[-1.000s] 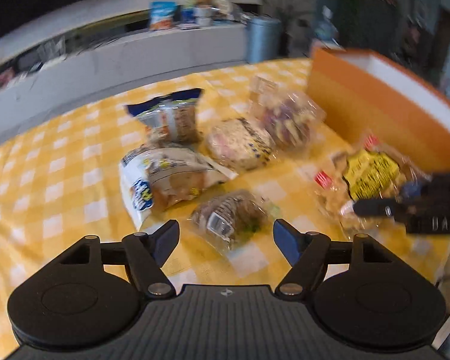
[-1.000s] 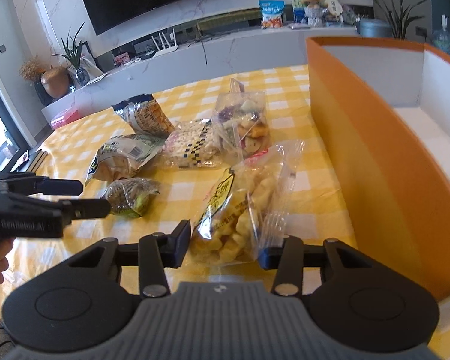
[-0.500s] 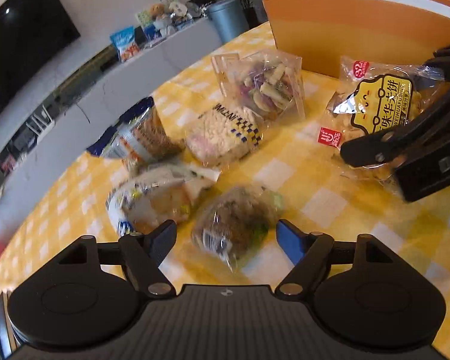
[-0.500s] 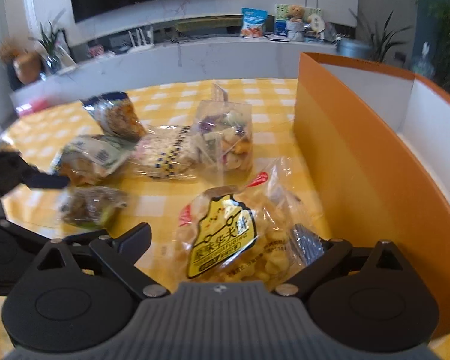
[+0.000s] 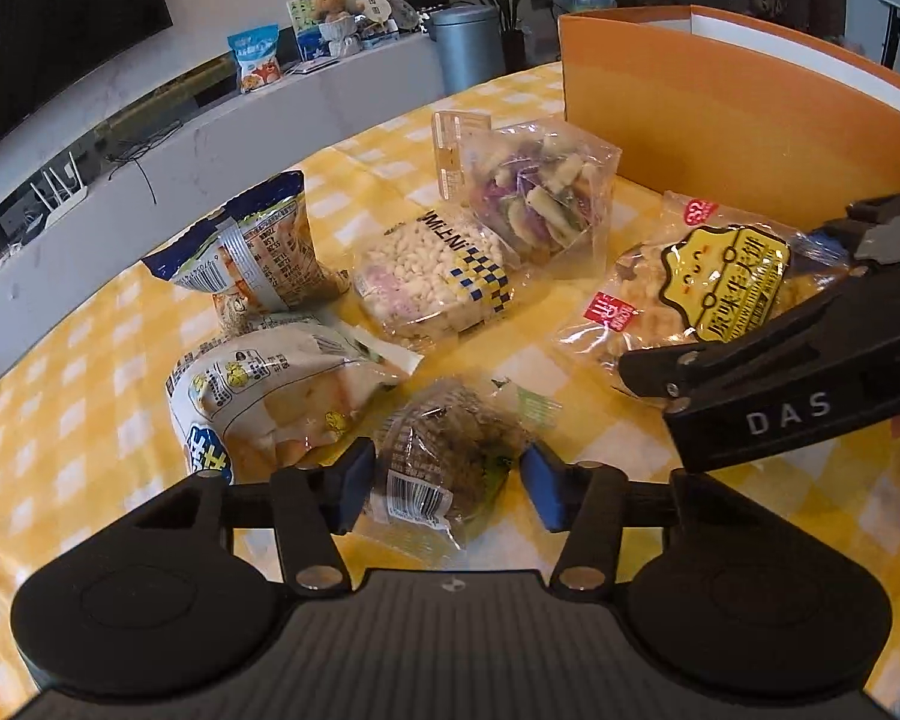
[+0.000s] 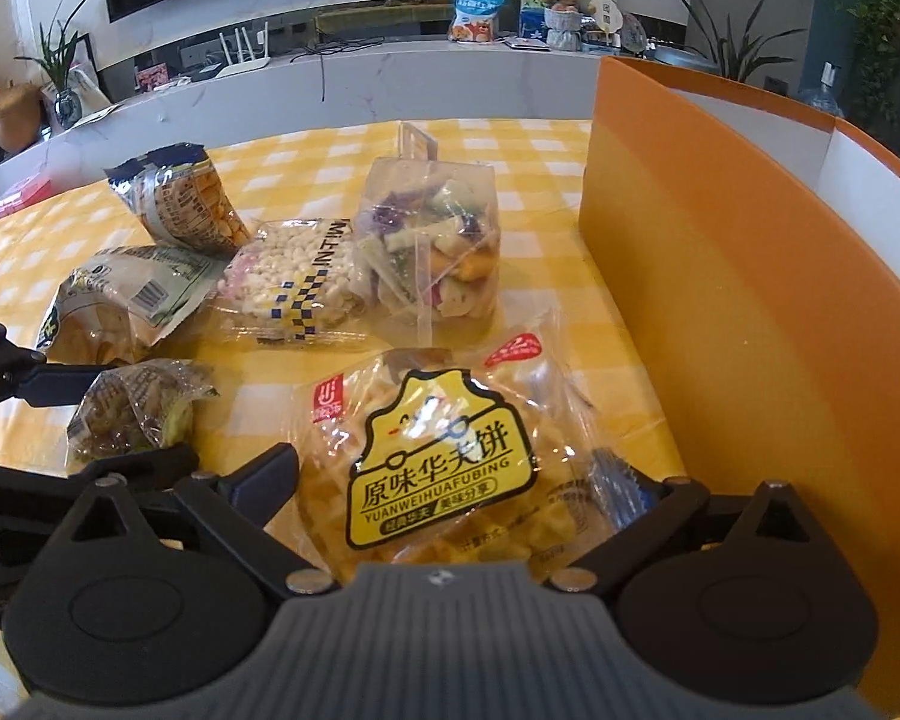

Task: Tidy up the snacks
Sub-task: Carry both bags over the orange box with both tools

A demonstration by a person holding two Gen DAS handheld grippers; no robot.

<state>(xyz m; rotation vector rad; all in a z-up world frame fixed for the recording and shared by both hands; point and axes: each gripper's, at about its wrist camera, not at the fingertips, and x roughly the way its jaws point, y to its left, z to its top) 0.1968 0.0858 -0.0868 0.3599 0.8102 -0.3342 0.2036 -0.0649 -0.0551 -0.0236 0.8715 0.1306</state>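
My orange box (image 6: 720, 300) stands at the counter's (image 5: 60, 420) right. My right tongs (image 6: 468, 480) gape wide around the yellow-label waffle bag (image 6: 444, 468) beside it. My left tongs (image 5: 444, 480) are closing around the small dark snack packet (image 5: 444, 456), pads not yet pressing.

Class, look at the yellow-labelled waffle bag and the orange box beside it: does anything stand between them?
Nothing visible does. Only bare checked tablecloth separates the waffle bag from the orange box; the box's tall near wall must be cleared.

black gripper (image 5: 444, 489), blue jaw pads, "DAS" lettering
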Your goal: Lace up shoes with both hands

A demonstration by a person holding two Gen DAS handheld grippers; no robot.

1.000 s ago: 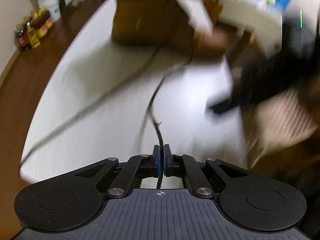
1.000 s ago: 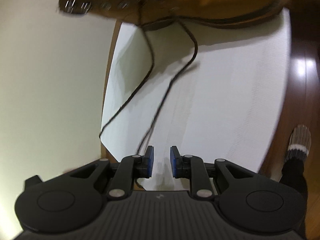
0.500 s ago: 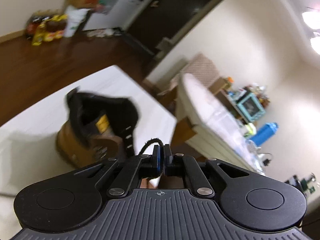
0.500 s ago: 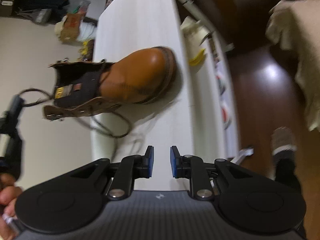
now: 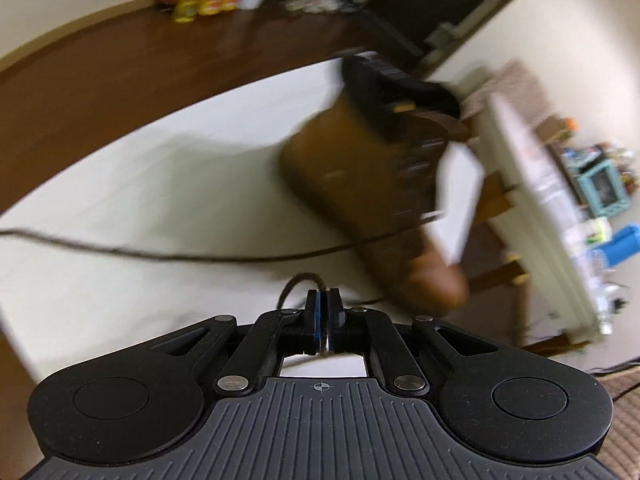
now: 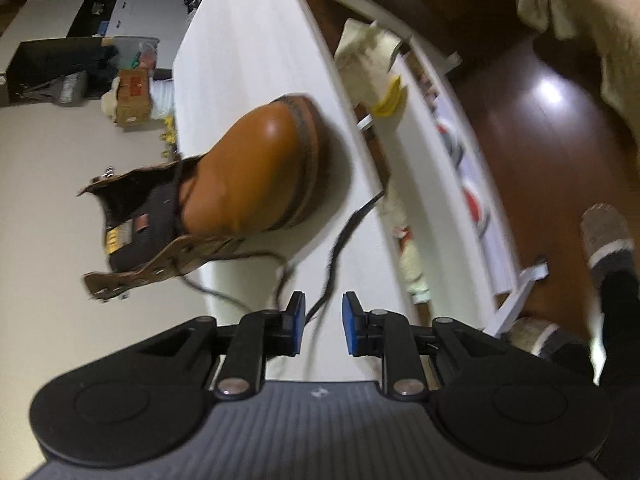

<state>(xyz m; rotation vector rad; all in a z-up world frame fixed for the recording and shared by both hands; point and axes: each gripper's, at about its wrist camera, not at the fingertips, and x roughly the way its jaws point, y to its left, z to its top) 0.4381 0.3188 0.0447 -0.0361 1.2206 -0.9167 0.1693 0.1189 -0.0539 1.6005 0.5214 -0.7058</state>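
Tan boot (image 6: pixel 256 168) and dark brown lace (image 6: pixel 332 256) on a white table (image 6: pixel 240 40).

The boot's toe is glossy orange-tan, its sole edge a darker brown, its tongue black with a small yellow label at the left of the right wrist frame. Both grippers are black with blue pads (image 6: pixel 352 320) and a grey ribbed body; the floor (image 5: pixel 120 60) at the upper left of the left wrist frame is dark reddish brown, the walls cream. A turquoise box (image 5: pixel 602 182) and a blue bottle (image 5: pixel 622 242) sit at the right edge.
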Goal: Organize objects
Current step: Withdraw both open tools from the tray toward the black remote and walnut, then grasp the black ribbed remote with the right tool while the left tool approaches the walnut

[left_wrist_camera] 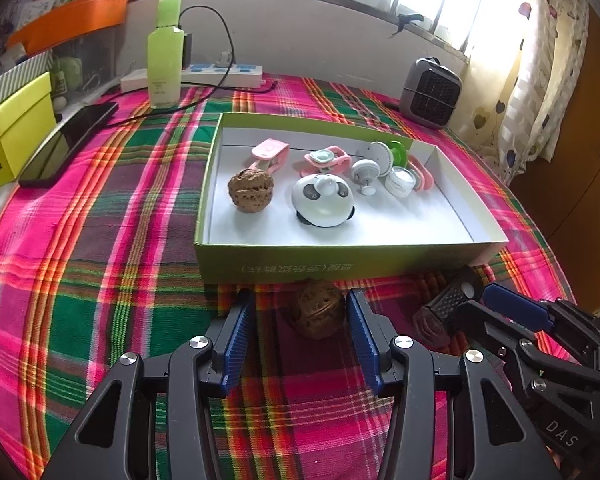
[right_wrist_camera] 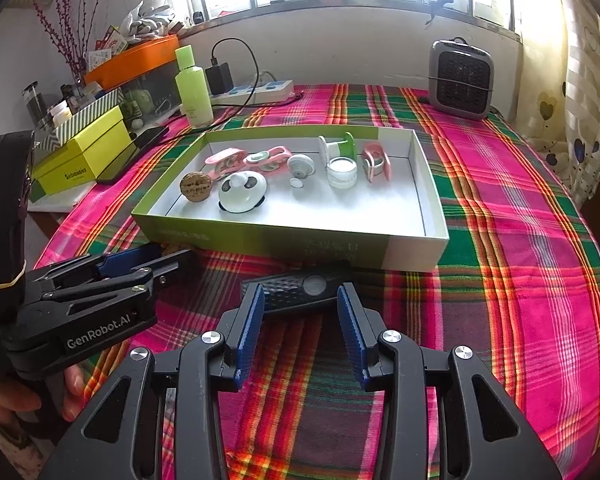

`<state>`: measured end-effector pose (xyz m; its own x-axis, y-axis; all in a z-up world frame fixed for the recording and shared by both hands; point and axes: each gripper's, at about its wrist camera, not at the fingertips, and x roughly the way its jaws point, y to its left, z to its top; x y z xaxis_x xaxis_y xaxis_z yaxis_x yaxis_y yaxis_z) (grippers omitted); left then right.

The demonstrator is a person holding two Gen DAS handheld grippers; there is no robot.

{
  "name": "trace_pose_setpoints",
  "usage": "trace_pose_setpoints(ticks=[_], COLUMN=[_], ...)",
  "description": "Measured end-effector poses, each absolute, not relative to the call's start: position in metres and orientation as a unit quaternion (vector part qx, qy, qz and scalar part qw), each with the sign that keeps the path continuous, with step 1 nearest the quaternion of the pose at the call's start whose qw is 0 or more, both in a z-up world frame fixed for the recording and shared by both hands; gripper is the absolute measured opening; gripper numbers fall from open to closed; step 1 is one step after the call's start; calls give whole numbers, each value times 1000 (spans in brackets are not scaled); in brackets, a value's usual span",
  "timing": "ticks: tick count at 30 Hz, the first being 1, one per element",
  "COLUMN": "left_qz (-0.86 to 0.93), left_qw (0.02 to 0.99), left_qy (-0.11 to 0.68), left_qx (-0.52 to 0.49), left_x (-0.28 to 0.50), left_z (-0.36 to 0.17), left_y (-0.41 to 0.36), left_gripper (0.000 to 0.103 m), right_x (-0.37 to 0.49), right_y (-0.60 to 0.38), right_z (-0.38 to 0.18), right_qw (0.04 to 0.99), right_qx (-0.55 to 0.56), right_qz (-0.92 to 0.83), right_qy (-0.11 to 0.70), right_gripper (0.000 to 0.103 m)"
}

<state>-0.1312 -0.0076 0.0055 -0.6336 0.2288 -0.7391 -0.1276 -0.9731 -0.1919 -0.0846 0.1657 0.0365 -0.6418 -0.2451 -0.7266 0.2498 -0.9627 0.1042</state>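
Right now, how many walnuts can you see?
2. One walnut lies inside the green box, at its left end beside the panda toy. The other walnut sits on the plaid cloth just outside the box's near wall, between the left gripper's jaws.

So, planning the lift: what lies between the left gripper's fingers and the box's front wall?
Only a walnut on the plaid cloth, standing between the left gripper fingers, just before the box wall. The left wrist view shows it.
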Motion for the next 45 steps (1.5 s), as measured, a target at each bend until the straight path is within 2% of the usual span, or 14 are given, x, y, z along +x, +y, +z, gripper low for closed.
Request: trace_pose_setpoints(ticks=[11, 29, 45], left_qz=[900, 896, 896], left_qw=[110, 122, 123], left_qy=[-88, -117, -119], left_qx=[-413, -410, -410], left_x=[-132, -132, -133], left_z=[4, 4, 4], left_y=[-16, -24, -24], left_gripper=[46, 45, 45], right_x=[-87, -79, -64], right_y=[137, 137, 177], right_z=[37, 36, 37], right_qw=[115, 95, 61], right_qx=[388, 394, 403], right_qz=[-913, -910, -911], right_qy=[55, 86, 57], right_gripper=[40, 40, 40])
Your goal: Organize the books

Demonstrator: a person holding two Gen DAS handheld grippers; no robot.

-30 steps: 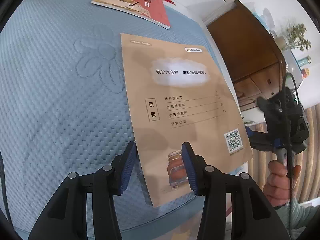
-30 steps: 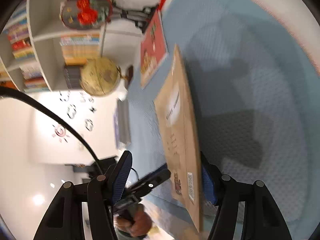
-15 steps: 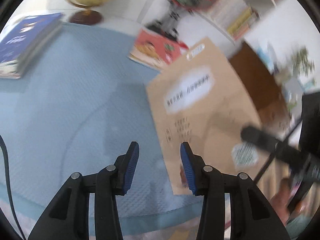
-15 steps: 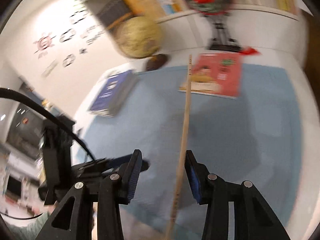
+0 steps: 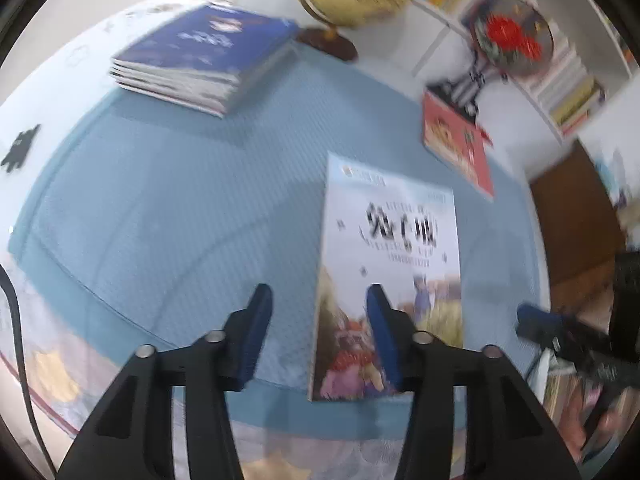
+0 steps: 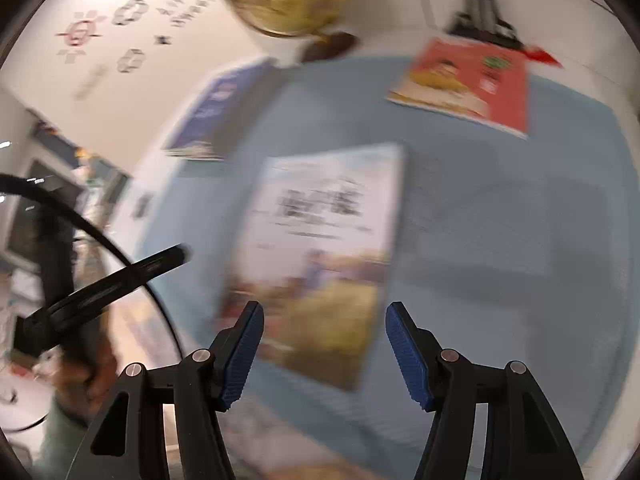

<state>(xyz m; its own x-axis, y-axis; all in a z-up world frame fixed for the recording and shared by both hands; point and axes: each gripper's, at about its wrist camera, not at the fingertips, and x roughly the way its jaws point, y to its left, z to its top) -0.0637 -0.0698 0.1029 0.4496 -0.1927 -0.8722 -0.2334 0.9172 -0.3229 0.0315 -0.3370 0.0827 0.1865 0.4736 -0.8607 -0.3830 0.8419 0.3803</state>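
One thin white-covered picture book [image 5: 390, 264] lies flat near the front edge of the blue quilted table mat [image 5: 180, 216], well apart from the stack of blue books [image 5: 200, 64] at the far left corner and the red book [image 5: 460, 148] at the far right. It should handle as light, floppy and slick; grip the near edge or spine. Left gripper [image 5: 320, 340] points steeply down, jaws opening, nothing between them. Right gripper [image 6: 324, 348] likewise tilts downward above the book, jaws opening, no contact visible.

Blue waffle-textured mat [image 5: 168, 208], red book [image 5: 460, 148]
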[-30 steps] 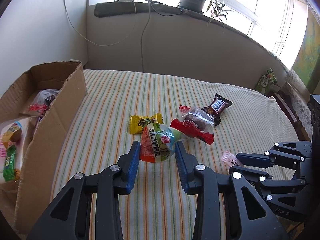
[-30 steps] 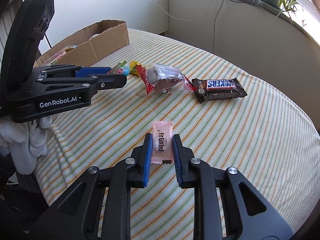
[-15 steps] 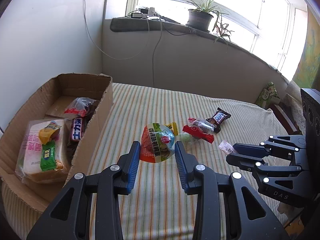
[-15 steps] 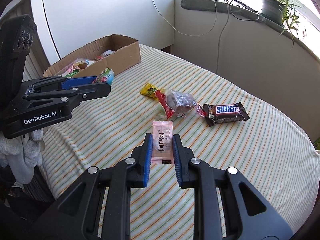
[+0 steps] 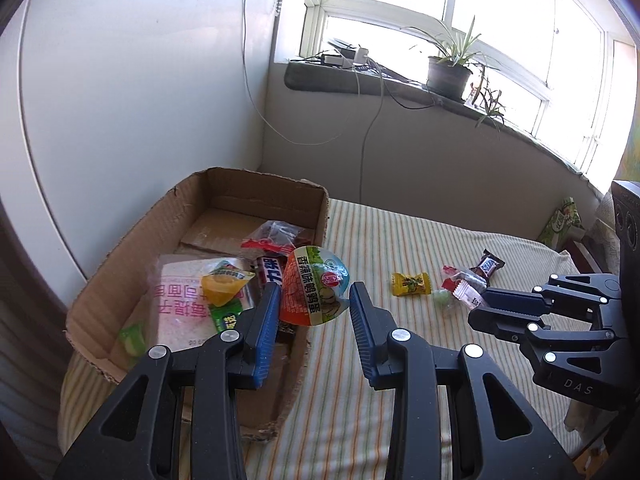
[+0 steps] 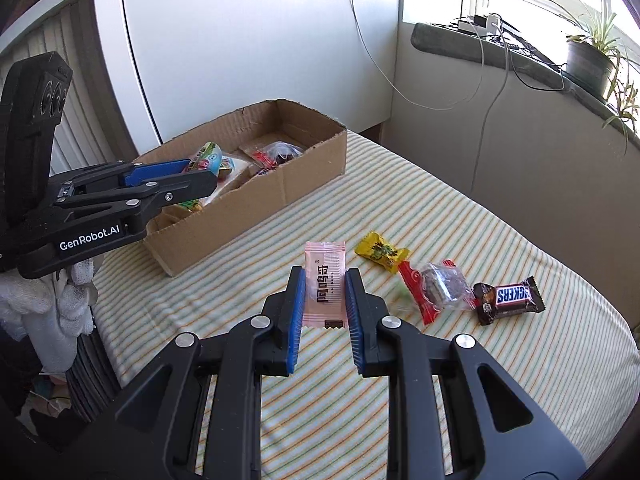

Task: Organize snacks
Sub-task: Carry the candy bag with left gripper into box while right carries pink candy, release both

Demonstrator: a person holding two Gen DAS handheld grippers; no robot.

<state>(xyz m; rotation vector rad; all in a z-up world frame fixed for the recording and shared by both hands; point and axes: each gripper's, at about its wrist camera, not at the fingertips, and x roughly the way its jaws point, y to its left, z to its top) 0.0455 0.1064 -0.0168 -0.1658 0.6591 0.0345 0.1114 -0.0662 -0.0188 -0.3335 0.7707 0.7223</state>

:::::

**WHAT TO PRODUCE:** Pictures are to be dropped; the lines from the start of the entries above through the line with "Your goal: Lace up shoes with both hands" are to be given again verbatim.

**SOLUTION BELOW:**
[-1.000s] 
[-1.000s] 
[-0.500s] 
[-0.500s] 
[+0.000s] 
[+0.000s] 

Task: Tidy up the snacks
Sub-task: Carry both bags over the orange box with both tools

A demonstration by a person holding two Gen DAS handheld grippers; no robot.

<state>(xyz m; rotation vector rad; all in a z-up world frame fixed for the recording and shared by both hands; point and axes: each gripper's, at about its wrist camera, not at the fingertips, and x roughly the way its jaws point, y to its left, z to its top) 0.1968 0.0858 -0.0868 0.3599 0.8102 -0.3342 0.2036 -0.0649 -0.0551 -0.0236 0.8715 0.1306</state>
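My orange box (image 6: 720, 300) stands at the counter's (image 5: 60, 420) right. My right tongs (image 6: 468, 480) gape wide around the yellow-label waffle bag (image 6: 444, 468) beside it. My left tongs (image 5: 444, 480) are closing around the small dark snack packet (image 5: 444, 456), pads not yet pressing.

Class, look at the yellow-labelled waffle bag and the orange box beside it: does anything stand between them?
Nothing visible does. Only bare checked tablecloth separates the waffle bag from the orange box; the box's tall near wall must be cleared.

black gripper (image 5: 444, 489), blue jaw pads, "DAS" lettering
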Your goal: Lace up shoes with both hands

No additional response is needed to complete this exercise.